# Stargate the Game! Wooohoooooo



## Osiris (Jan 18, 2005)

It's finally coming! "put ur hands in the air, and wave 'em like u just don'tcare" lol


Check it out and the trailer too!

http://www.stargate-thealliance.com/index.php?flash=1


----------



## Shaggy (Apr 29, 2005)

So I take it your a stargate fan..


----------



## Pac-Man (Mar 18, 2005)

whats stargat sg1??? sounds kinda... weird. can someone plz inform me??? :?


----------



## Osiris (Jan 18, 2005)

me? yeah right!


























O heck yea I AM ! Been with it since the beginning movie and series, i take my g/f on dates every friday night lol


----------



## fish_doc (Jan 31, 2005)

Ive got the entire collection on dvd. Well at least whats been released.


----------



## MiSo (May 3, 2005)

i've got season 1-8 from the internet...
too poor to buy dvd's.

<------- HUGE stargate fan


----------



## mlefev (Apr 19, 2005)

Coolness. I hope the game is as good as the movie and the series. I love Stargate. Oh and Pac-Man, if you're ever bored one evening, rent the stargate movie...it's got Kurt Russel, James Spader, Jaye Davidson, and between it and the tv series are something that really will draw you in if you're at all a sci-fi fan.


----------



## guppyart (Jan 22, 2005)

I can't wait for the game it looks awsome


----------



## Pareeeee (Jan 22, 2005)

Just began watching it - i'm a Trekkie but now have gotten into Stargate Sg1 - it's kewl!


----------



## guppyart (Jan 22, 2005)

Characin Gal said:


> Just began watching it - i'm a Trekkie but now have gotten into Stargate Sg1 - it's kewl!
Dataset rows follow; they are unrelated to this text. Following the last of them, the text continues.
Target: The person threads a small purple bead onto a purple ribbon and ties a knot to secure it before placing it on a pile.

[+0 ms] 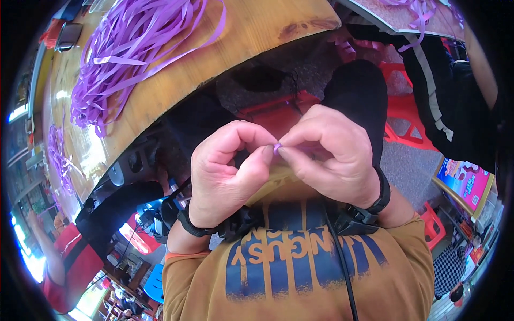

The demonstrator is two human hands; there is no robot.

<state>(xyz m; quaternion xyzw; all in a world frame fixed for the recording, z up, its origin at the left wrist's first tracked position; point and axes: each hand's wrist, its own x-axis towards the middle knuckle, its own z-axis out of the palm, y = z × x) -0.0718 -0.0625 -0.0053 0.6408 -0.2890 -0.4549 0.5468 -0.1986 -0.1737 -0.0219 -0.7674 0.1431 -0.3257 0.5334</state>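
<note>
A small loop or knot of purple ribbon sits between my two hands, held up in front of my chest. My left hand pinches it from one side with thumb and forefinger. From the other side my right hand also pinches it, thumb against forefinger. A faint purple strip shows behind the right fingers; the rest of the ribbon is hidden by them. On the wooden table at the upper left lies a large heap of long purple ribbons, apart from both hands.
The wooden table's curved edge runs ahead of me. A smaller ribbon bunch lies farther left. Red plastic stools stand below and to the right. One person in red is at left; another in dark clothes is at right.
</note>
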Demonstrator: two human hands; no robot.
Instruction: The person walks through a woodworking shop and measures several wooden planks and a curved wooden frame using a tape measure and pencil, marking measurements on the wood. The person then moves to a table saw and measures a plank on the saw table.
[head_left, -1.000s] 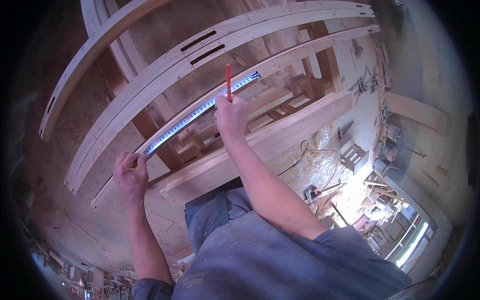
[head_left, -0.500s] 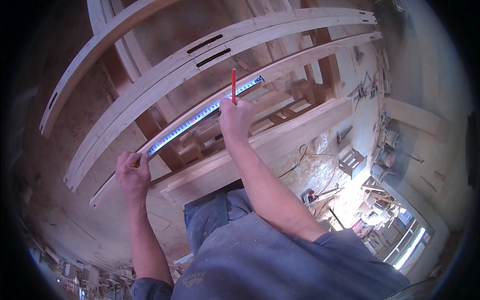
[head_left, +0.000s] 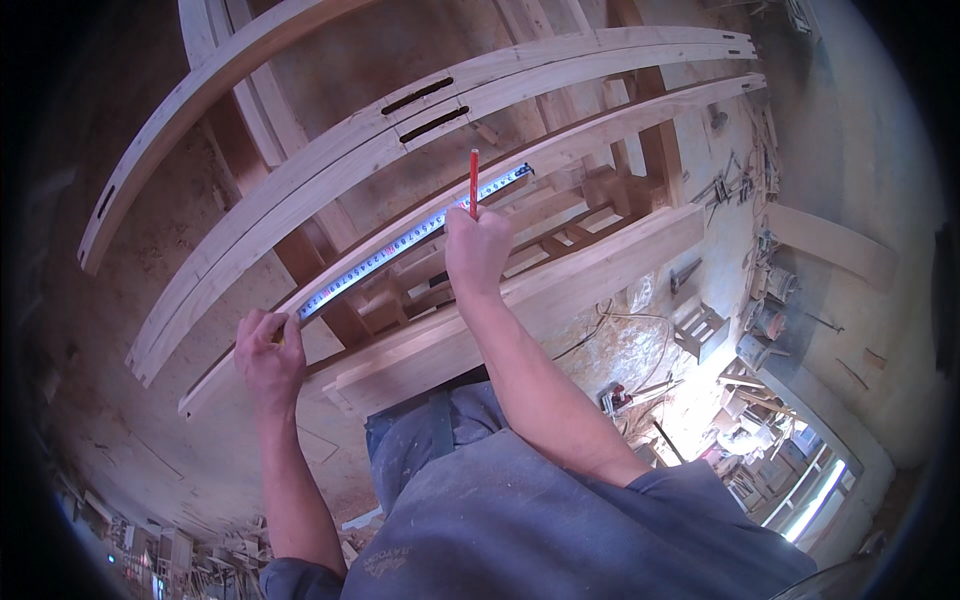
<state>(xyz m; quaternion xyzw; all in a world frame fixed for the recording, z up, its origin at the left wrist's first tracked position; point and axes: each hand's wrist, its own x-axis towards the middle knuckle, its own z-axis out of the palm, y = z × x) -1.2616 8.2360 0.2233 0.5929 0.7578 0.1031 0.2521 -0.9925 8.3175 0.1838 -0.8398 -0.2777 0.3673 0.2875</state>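
Holding the tape measure along the curved wooden rail at ten o'clock, gripping one end in the closed left hand near nine! Pinching a red pencil in the right hand at twelve, facing slotted beams toward eleven.

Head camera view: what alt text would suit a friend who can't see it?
A person's left hand grips a tape measure stretched along a long pale wooden beam, while the right hand holds a red pencil at the tape. More beams, some with dark slots, lie beyond.
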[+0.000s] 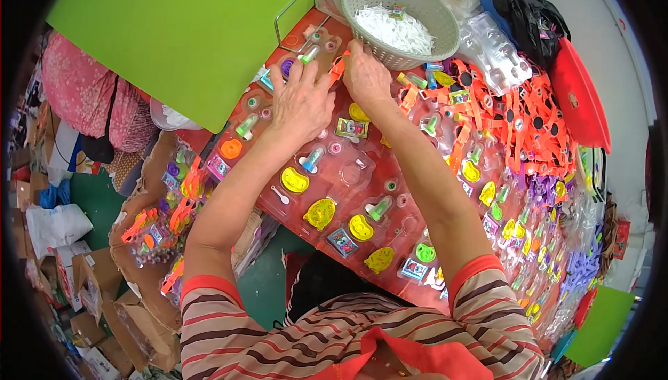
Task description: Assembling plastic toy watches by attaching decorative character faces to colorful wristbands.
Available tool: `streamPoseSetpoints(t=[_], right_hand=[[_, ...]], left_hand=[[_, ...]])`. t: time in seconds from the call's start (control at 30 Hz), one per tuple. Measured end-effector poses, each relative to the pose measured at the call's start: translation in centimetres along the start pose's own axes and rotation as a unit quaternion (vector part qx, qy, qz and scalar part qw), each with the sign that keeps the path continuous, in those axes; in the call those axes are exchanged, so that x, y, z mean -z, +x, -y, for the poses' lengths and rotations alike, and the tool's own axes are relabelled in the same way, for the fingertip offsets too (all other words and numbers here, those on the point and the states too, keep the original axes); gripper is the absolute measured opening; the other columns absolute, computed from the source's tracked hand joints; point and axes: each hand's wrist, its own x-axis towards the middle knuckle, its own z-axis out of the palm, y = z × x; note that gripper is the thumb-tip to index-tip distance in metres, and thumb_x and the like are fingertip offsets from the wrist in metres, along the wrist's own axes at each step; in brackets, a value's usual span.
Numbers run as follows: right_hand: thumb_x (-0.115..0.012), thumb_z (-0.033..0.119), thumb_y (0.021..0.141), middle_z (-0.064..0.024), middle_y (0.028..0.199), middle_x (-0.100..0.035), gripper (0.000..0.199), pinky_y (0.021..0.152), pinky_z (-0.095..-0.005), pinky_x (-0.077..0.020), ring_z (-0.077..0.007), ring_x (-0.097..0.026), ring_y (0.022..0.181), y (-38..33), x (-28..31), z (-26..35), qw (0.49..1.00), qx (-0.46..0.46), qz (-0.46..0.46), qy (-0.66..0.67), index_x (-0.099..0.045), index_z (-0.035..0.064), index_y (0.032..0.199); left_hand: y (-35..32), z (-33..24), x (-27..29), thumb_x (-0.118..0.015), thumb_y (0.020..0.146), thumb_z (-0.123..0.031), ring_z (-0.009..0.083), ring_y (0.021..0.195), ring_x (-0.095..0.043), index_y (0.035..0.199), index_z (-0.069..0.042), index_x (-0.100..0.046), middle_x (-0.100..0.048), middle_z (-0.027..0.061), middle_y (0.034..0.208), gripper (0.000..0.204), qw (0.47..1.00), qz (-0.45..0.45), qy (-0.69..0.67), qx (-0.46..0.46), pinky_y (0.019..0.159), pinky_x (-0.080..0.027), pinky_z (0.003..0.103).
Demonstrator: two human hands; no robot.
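My left hand lies over a clear plastic blister tray with its fingers spread, near a small green-capped tube and a purple ring-shaped piece. Beside its thumb runs an orange toy watch strap. Closed fingers of my right hand pinch the strap's upper end, just below the grey basket; the fingertips are partly hidden. Below my hands, more trays hold yellow moulded pieces, tubes and small wrapped packets. A little white spoon lies on the red tabletop.
White paper-like strips fill the basket. Orange watches are heaped at the right, beside a red basin and purple straps. A green board borders the far left. At lower left stands a cardboard box with packed sets.
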Motion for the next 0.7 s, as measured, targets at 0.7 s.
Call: streamPoseSetpoints(t=[0.7], right_hand=[[-0.061, 0.006, 0.068, -0.0122, 0.080, -0.055, 0.012, 0.068, -0.0419, -0.0475, -0.0313, -0.058, 0.081, -6.4, 10.4, -10.3, 0.979, 0.084, -0.158, -0.102, -0.056, 0.0038, 0.079]], left_hand=[[1.7, 1.4, -4.0, -0.043, 0.093, -0.042, 0.0324, 0.140, -0.019, 0.140, -0.010, -0.038, -0.025, 0.0117, 0.151, 0.057, 0.990, 0.142, -0.011, -0.021, 0.104, -0.014, 0.063]])
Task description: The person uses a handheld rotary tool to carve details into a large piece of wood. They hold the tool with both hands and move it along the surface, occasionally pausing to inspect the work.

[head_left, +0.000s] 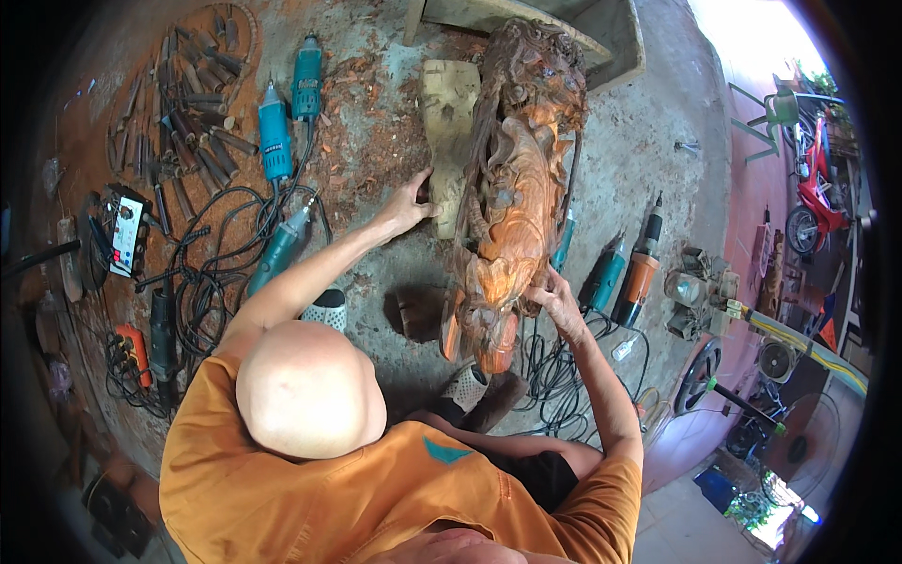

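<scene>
The person wore an orange short-sleeved shirt with a small teal mark on the chest, and dark shorts. Both forearms were bare. On the feet were white perforated shoes with dark trim.

Carved wood statue rough, orange (pale wood block matt)
</scene>
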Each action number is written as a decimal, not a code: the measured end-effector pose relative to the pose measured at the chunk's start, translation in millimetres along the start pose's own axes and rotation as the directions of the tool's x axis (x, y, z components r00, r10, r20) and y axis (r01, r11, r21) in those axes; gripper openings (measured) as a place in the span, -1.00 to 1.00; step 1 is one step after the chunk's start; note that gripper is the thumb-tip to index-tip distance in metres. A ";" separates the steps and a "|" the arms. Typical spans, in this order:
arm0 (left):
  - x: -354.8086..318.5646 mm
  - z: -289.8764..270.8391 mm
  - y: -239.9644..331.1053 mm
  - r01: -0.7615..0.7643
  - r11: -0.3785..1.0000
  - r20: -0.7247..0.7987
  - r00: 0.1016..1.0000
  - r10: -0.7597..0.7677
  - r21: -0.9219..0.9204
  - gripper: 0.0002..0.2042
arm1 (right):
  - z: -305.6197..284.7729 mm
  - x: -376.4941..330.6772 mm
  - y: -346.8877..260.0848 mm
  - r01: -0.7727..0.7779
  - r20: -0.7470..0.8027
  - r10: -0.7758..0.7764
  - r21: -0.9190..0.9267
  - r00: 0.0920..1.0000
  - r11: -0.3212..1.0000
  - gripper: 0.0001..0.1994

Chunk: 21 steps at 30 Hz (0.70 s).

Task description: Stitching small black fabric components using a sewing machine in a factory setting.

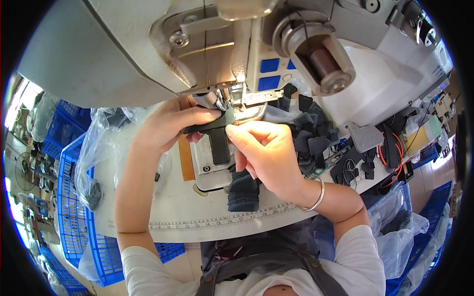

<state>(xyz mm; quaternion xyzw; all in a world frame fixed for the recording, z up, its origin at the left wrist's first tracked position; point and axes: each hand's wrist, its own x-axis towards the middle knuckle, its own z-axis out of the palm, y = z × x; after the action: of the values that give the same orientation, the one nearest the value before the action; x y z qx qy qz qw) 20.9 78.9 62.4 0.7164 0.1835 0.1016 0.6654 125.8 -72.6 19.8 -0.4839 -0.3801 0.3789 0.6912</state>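
Observation:
A dark fabric piece [218, 146], T-shaped with a strip hanging toward me, lies at the needle and presser foot [224, 101] of a sewing machine [123, 44]. My left hand [173, 123] is closed on its left end, the thumb on top and some fingers out of sight beneath. From the right, my right hand [264, 153] pinches the near right edge between thumb and forefinger, its other fingers curled. Just below the strip's end sits a neat stack of dark pieces [243, 193]. A loose heap of similar pieces [316, 135] lies right of my right hand.
A curved white table [173, 217] with a printed ruler runs along my front. Blue crates [79, 207] with clear plastic bags [101, 148] stand at the left; another bag [400, 241] is at the lower right. A thread spool [326, 64] hangs overhead, and orange cords [399, 153] lie at the right.

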 end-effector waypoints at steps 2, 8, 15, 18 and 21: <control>-2.1 -1.2 -0.7 -0.002 0.999 0.039 0.999 0.001 0.039 -0.83 | -0.3 -1.1 -1.1 -0.025 0.062 0.025 -0.003 0.998 1.000 -0.78; -5.6 2.7 -3.0 0.052 0.998 0.058 0.997 -0.051 -0.026 -0.83 | 1.1 -3.6 4.0 0.004 0.146 0.005 -0.063 0.989 0.998 -0.78; -7.6 4.4 -0.9 0.066 0.998 0.035 0.997 -0.065 -0.013 -0.86 | 1.5 -4.4 0.8 -0.028 0.119 0.035 -0.059 0.992 0.998 -0.76; -6.4 6.2 -2.1 0.061 0.998 0.026 0.998 -0.060 -0.026 -0.87 | 0.8 -4.6 1.7 -0.017 0.118 0.023 -0.054 0.993 0.998 -0.75; -5.9 6.4 -3.2 0.042 0.998 0.025 0.999 -0.041 -0.040 -0.88 | 1.5 -5.0 2.1 -0.019 0.113 0.025 -0.052 0.993 0.998 -0.74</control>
<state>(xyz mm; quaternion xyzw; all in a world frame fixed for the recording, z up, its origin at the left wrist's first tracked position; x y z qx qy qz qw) 17.7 70.9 59.3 0.6998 0.1881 0.0826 0.6841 122.0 -76.0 17.4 -0.4831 -0.4230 0.4039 0.6516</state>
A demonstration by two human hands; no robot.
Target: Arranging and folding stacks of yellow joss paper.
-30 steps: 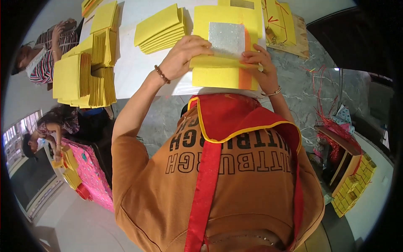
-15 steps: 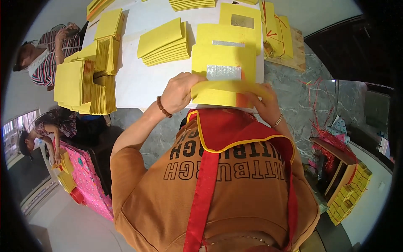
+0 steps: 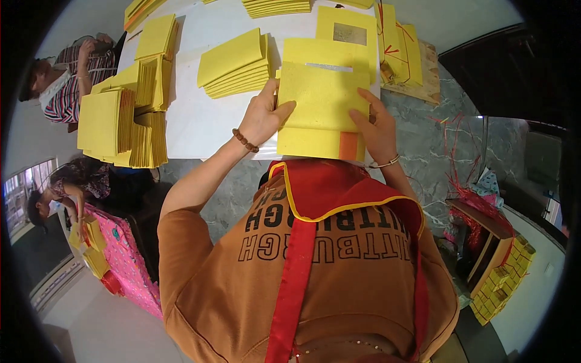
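Note:
Directly before me at the table's near edge lies a yellow paper sheet (image 3: 321, 100), its upper part folded over. Below the fold shows a strip with an orange patch (image 3: 348, 145). My left hand (image 3: 263, 118) grips the left edge of the sheet, thumb on top and fingers partly hidden. On the opposite edge my right hand (image 3: 378, 124) holds the paper between thumb and fingers. Just behind lies more yellow paper (image 3: 318, 48) with a sliver of silver showing, and past it a yellow sheet with a silvery square (image 3: 350, 34).
A fanned stack of folded yellow papers (image 3: 236, 63) sits left of centre on the white table (image 3: 187, 115). Piles of yellow papers (image 3: 106, 121) stand along its left side. Red-tied yellow bundles (image 3: 411, 57) rest at the right. Two people (image 3: 85, 78) are on the left, one handling yellow papers.
The upper part of the sheet now lies flat over the silver patch, where before its raised edge was held near me. Both hands have moved to its side edges, the right one farther away.

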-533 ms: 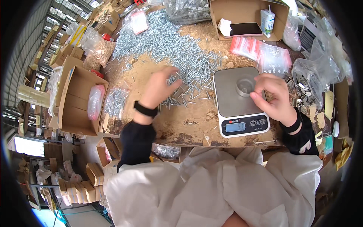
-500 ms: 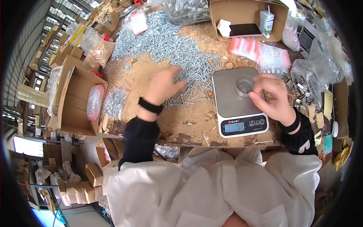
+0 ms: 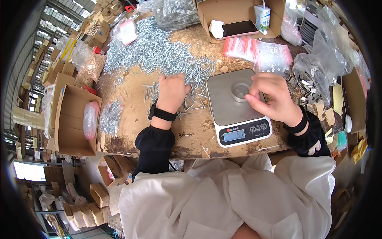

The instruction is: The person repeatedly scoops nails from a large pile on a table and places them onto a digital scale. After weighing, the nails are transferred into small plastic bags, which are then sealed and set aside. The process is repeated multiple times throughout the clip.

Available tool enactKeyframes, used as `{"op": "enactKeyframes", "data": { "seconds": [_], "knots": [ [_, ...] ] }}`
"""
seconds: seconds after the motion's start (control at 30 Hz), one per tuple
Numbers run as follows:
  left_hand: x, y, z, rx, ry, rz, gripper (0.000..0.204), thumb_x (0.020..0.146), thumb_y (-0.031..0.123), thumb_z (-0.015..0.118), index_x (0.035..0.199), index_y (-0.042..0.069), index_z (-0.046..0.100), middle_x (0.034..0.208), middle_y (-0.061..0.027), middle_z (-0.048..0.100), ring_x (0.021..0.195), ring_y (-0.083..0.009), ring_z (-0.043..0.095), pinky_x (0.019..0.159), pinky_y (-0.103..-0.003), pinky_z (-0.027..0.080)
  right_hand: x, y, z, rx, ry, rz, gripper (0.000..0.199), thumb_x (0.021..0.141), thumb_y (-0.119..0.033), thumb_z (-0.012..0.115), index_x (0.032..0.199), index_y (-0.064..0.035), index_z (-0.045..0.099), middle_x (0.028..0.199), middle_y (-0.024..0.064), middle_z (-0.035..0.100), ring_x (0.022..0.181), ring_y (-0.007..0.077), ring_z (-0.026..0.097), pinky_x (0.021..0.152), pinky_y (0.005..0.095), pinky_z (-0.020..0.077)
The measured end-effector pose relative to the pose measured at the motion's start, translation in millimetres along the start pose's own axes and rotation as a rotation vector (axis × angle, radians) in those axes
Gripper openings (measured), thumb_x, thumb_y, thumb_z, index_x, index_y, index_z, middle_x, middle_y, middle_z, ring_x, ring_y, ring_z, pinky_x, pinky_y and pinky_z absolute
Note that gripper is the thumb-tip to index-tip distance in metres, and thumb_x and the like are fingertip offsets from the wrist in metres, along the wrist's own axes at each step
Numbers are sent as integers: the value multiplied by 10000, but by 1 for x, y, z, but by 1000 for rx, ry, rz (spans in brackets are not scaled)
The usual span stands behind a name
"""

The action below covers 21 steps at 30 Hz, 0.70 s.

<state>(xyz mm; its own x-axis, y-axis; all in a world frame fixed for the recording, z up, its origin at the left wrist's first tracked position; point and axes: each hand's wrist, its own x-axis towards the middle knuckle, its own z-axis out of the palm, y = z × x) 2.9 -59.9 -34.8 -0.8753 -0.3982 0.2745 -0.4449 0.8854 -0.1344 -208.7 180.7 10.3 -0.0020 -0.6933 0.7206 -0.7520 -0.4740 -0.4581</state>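
Observation:
My left hand [image 3: 172, 93] lies palm down over the near edge of a large pile of silver screws [image 3: 159, 51], its fingers apart and touching loose screws. A digital kitchen scale [image 3: 221, 107] with a metal plate and a lit display stands to the right. On its plate sits a small round clear cup [image 3: 240, 92]; I cannot make out what is inside. My right hand [image 3: 274, 97] is above the plate's right side, thumb and forefinger closed at the cup's rim.
Red-edged zip bags [image 3: 272, 55] lie behind the scale. A cardboard box [image 3: 203, 20] holds a phone [image 3: 240, 29] and a drink carton [image 3: 262, 19]. Metal clips [image 3: 308, 85] are at the right. An open carton [image 3: 71, 123] with a pink bag [image 3: 91, 119] stands left, beside bagged screws [image 3: 111, 117].
My left hand has turned its fingers forward and swept screws a little left, off the pile's near edge. My right hand stays at the cup. The view has shifted slightly.

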Motion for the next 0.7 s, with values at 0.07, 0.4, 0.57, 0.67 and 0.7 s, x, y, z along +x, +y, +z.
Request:
{"op": "enactKeyframes", "data": {
  "seconds": [0.07,0.4,0.57,0.67,0.7],
  "knots": [
    [-6,-7,-2,-69,40,-35,211,887,249,674,922,52,610,682,-128,636,738,-323,640,833,-443,400,0,1,-1,-1,7,1,211,795,-62,750,702,-69,561,617,32,525,547,207,535,501,336,399],
    [-13,-33,-23,-741,41,-368,389,993,337,645,931,-35,550,627,-91,439,593,-136,401,541,-316,366,2,4,-5,12,10,6,211,822,-84,735,711,-62,557,616,29,541,525,197,543,490,327,406],
    [5,26,-56,-1100,-10,-134,285,999,261,642,1023,-16,579,723,-38,537,675,-112,459,616,-302,419,3,5,-9,-10,14,37,213,833,-96,730,718,-62,555,610,29,542,527,190,557,485,322,406],
    [18,58,-77,-1081,-189,53,235,1001,214,635,1056,-8,584,825,-35,592,756,-106,512,692,-291,455,1,6,-10,-25,24,74,214,835,-104,731,720,-62,556,612,35,547,532,189,565,486,319,410],
    [23,66,-81,-1028,-241,93,233,995,213,641,1040,-7,579,819,-52,592,742,-118,509,686,-302,457,1,7,-10,-25,33,83,213,834,-105,733,721,-63,557,613,37,550,535,190,568,487,318,412]
  ]
}}
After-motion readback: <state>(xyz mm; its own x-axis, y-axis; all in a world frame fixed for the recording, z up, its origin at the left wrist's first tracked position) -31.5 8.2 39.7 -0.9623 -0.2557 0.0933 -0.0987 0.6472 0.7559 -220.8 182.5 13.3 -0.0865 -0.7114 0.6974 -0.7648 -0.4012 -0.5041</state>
thats the same way I found out about sg1 cause of all my friends and there loving star trek and they got adds about sg1 so they got me to check it out and now where addicted but I am still a good old trekkie and star wars fan


----------



## Pareeeee (Jan 22, 2005)

I LOVE STAR WARS too, but i LOVE Star Trek even better. what is your fav one? Mine would be DS9 or VOY


----------



## Osiris (Jan 18, 2005)

Fromwhat i found out, plans are for it to come out on xbox 360 and PS3 which are due out xmas time or sometime next year. Appartenly,xbox already knows that ps3 will more then likely have better graphics due to them develpping a micro chip with three companies, sony IBM, and can't remember the 3rd company. It's supposed to surpass even PC graphics!


----------



## guppyart (Jan 22, 2005)

Characin Gal said:


> I LOVE STAR WARS too, but i LOVE Star Trek even better. what is your fav one? Mine would be DS9 or VOY


I love both DS9 and VOY but ENTERPRISE is pretty good to. DO you read any of the books.
and do you read any of the new jedi order those are good books but you have to read them in order I didn't so it took along time to figure out


----------



## Pareeeee (Jan 22, 2005)

guppyart said:


> I love both DS9 and VOY but ENTERPRISE is pretty good to. DO you read any of the books.
> and do you read any of the new jedi order those are good books but you have to read them in order I didn't so it took along time to figure out


I only read the DS9 books. I am part way through them now. Bought em off ebay


----------



## Osiris (Jan 18, 2005)

man Gal, u putting that lab in the photo contest next month on Barbie's place? Good chance with him


----------



## Pareeeee (Jan 22, 2005)

MalawianPro said:


> man Gal, u putting that lab in the photo contest next month on Barbie's place? Good chance with him


Maybe i will, maybe i will. 

already have a pic there at moment


----------